A total of 45 vulnerabilities has been found in Google Chrome with the assistance of ‘bug hunters’. Google is said to have paid the third-party experts at least $21,500 in return for their help. Patching the enclosed vulnerabilities will improve browsing noticeably and make it safer. As a result of the extent bug research, Chrome 42.0.2311.90 was born.
The improved browser used by millions worldwide promises to integrate various enhancements and to encompass ‘answer to The Ultimate Question of Life, the Universe, and Everything’.
The abstract reference is inspired by the plentiful mathematical components of number 42 and its central position in The Hitchhiker’s Guide to the Galaxy.
As for the disclosed vulnerabilities, hiring bug bounties has proven to be a very effective method to patch vulnerabilities.
Enterprises are willing to pay thousands of dollars in order to solve security issues.
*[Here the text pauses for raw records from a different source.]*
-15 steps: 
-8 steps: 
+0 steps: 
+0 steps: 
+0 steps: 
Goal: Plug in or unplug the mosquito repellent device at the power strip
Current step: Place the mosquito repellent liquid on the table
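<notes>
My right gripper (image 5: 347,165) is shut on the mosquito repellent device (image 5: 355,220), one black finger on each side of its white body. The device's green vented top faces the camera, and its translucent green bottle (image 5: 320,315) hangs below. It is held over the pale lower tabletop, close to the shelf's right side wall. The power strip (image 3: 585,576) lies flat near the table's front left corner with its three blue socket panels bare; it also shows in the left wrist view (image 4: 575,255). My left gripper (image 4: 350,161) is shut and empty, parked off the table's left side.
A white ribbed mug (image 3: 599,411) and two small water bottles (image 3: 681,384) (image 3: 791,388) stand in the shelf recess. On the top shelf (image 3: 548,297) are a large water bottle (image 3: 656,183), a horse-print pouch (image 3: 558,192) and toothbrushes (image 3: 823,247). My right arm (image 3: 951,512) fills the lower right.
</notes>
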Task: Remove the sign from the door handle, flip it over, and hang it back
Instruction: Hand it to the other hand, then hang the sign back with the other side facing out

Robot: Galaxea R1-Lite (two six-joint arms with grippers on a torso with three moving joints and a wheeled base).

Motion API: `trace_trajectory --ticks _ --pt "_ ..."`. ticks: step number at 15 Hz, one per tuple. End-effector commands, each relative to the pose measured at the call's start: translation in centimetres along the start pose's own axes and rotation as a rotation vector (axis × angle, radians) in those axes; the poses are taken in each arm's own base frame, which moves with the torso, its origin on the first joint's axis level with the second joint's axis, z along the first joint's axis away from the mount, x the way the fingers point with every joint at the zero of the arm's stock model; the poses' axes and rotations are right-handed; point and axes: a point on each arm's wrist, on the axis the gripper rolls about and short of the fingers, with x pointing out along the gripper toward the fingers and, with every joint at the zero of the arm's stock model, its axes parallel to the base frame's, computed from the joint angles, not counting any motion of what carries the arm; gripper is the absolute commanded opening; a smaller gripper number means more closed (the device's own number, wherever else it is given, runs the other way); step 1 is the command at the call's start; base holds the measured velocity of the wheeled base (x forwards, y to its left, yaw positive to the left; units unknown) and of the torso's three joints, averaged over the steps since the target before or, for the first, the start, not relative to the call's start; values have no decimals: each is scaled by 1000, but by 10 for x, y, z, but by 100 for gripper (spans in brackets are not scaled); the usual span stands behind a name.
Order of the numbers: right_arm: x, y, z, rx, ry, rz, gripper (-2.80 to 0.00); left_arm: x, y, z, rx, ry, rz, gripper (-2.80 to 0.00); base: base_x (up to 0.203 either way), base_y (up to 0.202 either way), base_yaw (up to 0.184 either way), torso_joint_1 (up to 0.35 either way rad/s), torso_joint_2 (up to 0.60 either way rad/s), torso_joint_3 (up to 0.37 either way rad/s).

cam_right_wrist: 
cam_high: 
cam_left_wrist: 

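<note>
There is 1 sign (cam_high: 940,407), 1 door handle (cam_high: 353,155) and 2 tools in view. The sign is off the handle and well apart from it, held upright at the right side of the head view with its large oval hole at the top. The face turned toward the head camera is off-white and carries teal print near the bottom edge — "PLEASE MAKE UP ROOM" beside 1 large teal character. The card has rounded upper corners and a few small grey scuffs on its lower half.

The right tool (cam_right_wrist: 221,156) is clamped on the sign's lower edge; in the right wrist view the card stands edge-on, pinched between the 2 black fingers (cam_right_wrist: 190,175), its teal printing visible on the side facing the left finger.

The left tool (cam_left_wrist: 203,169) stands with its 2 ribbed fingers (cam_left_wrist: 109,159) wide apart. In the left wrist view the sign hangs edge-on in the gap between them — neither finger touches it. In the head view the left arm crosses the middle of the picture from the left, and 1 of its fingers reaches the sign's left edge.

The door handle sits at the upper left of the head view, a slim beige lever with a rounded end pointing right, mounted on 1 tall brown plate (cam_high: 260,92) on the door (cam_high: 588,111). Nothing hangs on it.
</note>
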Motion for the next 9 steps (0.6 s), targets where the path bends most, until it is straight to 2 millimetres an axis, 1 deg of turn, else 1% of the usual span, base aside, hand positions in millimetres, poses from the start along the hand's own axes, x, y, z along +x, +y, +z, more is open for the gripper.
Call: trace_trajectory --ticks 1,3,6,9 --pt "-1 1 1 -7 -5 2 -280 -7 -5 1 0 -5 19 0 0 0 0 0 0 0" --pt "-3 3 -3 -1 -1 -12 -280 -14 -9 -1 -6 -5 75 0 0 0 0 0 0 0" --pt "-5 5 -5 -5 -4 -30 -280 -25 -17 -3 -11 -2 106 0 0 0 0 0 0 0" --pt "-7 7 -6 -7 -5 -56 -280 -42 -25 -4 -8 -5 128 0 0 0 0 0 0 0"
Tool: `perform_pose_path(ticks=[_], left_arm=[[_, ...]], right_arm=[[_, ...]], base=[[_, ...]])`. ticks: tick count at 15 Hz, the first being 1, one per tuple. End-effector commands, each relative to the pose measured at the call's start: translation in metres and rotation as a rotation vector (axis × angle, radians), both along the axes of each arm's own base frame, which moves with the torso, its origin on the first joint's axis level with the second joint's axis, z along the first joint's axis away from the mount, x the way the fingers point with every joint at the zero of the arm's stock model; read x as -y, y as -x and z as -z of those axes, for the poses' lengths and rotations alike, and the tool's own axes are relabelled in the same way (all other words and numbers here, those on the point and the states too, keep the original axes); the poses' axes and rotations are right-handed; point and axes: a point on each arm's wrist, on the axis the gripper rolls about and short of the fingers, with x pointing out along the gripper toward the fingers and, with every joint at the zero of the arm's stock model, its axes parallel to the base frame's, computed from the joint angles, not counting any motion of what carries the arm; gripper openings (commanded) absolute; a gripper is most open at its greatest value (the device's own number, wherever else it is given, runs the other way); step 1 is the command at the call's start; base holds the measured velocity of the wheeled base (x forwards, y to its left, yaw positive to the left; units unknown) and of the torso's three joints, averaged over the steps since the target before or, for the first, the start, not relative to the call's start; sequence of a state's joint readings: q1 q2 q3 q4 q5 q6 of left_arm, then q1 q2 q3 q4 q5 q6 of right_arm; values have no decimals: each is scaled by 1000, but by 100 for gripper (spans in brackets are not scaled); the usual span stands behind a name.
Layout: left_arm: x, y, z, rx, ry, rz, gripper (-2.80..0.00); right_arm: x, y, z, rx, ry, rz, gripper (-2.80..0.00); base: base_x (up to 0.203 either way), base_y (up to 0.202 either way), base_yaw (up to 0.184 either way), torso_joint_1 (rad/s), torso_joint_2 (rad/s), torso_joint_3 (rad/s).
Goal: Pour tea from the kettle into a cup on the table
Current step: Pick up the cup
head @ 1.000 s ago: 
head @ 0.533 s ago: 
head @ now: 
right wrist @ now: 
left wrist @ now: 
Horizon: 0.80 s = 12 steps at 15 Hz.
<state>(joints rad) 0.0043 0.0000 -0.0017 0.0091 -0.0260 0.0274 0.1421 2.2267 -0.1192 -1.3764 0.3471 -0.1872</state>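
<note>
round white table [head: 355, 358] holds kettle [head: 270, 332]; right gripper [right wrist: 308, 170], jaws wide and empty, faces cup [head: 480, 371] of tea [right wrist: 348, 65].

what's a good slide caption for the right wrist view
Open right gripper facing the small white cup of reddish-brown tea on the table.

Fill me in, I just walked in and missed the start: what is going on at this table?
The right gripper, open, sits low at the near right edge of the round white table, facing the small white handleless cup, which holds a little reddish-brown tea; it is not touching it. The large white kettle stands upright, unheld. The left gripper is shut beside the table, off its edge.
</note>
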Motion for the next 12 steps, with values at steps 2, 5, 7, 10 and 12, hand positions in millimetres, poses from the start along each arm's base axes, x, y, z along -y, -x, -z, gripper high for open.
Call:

Google, in particular, rewarded an anonymous independent researcher $7,500 / €7,000 who fixed the flaw CVE-2015-1235. CVE-2015-1235 granted cross-origin bypass in Chrome’s HTML parser.
Another problem that was fixed concerns the web browser engine Blink that is part of Google’s Chromium project. The cross-bypass vulnerability dubbed CVE-2015-1236 was disclosed by the software developer Amitay Dobo and was rewarded $4,000 / €3,750.
Next on the list of the highest amount of money paid is Khalil Zhani, an independent researcher from Morocco. He found a use-after-free fault in the inter-process communication and in exchange received $3,000 / €2,800.
Google ready to continue the practice and pay more money to ‘outsiders’
Google representatives say that the total value of rewards is yet to be established, since there are reports still being processed by the company. This means that the sum of $21,500 may be outgrown.